262951 Comparison of tailored and mainstream primary care delivery for homeless persons: A new, validated patient assessment

Wednesday, October 31, 2012

Erika Austin, PhD , C-SMART, Birmingham VA Medical Center, Birmingham, AL
Lori Davis, MD , TUA, Research & Development, Tuscaloosa VA Medical Center, Tuscaloosa, AL
Theresa Kim, MD , Boston University School of Medicine, Boston Medical Center, Boston, MA
Cheryl L. Holt, PhD , Department of Behavioral and Community Health; School of Public Health, University of Maryland, College Park, MD
David Pollio, PhD , School of Social Work, University of Alabama, Tuscaloosa, AL
Kay Johnson, RN , C-Smart, Birmingham VA Medical Center, Birmingham, AL
Jocelyn Steward, MPH , School of Public Health, University of Alabama at Birmingham, Birmingham, AL
Adam Gordon , Department of Veterans Affairs, VA Pittsburgh Healthcare System, Pittsburgh, PA
Erin Stringfellow, BA , Research, Boston Healthcare for the Homeless, Boston, MA
Joya Golden, MSW , MIRECC, VA Greater Los Angeles Healthcare System, Los Angeles, CA
Alexander Young, MD, MSHS , Psychiatry, UCLA & Greater Los Angeles VA, Los Angeles, CA
Stefan Kertesz, MD , C-SMART, Birmingham VA Medical Center, Birmingham, AL
Background: Many organizations tailor primary care services for homeless individuals, an initiative recently embraced by the Veterans Health Administration. This study compared homeless patients' assessments of tailored and non-tailored health care settings. Methods: Based on extensive qualitative research, we developed a Primary Care Quality Survey for the Homeless (PCQ-H) to assess patient experiences with 8 aspects of care identified by IoM reports and 3 additional gleaned from the qualitative research (respect, substance abuse/mental illness, homeless-specific needs). The survey was administered to 474 homeless individuals receiving care at a mainstream VA, moderately-tailored VA, highly-tailored VA, or a highly-tailored non-VA program. We compared PCQ-H scores across the sites, adjusting for relevant demographic and health characteristics. As ratings of care were primarily positive, we also compared a binary indicator of offering more than the median number of unfavorable or negative assessments of care across sites. Results: In analyses adjusted for case-mix, the highly-tailored non-VA program exceeded the VA sites for Patient-Clinician Relationship (p<.01), Perceived Cooperation (p<.01), and Homeless-Specific Needs (p<.05). Unfavorable responses were 10-25% more prevalent at the two VA sites compared to both highly-tailored sites (all p<.05). Conclusions: Homeless patients rate their relationship to their provider, cooperation among caregivers, and care for homeless-specific needs more highly when primary care services are highly-tailored. Whether such results generalize to diverse care settings remains to be seen. This new specialized patient assessment survey permits a rigorous examination of the extent to which service tailoring improves the primary care experience of this highly vulnerable population.

Learning Areas:
Conduct evaluation related to programs, research, and other areas of practice

Learning Objectives:
1. Learners will gain familiarity with a new instrument designed to enable homeless-experienced patients to rate their primary care 2. Learners will be able to articulate major differences between homeless-tailored and mainstream primary care service delivery, as rated by homeless patients.

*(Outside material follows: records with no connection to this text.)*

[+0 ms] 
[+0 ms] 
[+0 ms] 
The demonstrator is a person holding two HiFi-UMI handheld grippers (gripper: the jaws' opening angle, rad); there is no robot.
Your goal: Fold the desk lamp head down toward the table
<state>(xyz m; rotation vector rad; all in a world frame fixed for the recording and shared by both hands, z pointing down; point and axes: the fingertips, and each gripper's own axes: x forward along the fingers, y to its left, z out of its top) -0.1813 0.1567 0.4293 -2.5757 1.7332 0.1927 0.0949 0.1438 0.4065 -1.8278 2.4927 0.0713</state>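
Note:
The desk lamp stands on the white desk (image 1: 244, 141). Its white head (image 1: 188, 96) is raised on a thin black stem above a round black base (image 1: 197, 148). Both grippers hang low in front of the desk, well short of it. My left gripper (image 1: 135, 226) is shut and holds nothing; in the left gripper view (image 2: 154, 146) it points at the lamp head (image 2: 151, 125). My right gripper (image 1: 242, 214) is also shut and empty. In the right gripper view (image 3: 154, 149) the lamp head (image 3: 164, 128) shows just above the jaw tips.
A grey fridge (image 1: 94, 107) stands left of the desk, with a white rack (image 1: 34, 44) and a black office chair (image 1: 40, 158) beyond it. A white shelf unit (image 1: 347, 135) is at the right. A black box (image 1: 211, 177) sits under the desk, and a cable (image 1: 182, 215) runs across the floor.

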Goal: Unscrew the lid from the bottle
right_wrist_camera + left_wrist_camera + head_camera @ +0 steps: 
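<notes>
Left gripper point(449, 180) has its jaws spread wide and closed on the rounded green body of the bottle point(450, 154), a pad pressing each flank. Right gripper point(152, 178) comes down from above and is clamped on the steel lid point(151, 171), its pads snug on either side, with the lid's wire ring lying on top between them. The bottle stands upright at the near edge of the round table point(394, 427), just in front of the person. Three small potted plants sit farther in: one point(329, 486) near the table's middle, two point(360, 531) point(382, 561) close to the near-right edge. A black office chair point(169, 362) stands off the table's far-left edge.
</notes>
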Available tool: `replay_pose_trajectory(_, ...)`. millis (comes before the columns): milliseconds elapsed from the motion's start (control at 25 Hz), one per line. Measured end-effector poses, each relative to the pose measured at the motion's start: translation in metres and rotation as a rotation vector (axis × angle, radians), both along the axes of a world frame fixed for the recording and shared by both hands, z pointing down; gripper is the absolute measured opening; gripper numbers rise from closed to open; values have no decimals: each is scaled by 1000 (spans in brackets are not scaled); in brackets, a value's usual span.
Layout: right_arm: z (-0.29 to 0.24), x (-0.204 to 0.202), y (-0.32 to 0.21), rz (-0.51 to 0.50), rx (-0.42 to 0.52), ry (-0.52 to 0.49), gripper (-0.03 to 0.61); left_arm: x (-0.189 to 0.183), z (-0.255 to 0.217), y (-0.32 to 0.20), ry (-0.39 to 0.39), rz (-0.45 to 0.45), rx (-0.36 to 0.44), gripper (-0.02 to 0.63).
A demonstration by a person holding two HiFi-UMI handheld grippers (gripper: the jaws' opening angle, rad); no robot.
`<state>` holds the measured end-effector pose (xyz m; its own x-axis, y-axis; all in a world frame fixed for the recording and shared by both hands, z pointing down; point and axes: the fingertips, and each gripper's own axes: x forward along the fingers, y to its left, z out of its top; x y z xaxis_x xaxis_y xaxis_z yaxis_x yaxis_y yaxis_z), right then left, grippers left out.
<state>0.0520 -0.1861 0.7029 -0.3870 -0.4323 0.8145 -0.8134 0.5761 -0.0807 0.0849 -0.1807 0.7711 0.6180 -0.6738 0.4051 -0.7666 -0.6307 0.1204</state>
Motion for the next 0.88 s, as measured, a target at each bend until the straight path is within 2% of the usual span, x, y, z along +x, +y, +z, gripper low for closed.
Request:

Keywords: Homeless Health Care, Patient Satisfaction

Presenting author's disclosure statement:

Qualified on the content I am responsible for because: I have conducted research on health care access among vulnerable populations and served as a methodologist on numerous funded grants.
Any relevant financial relationships? No

I agree to comply with the American Public Health Association Conflict of Interest and Commercial Support Guidelines, and to disclose to the participants any off-label or experimental uses of a commercial product or service discussed in my presentation.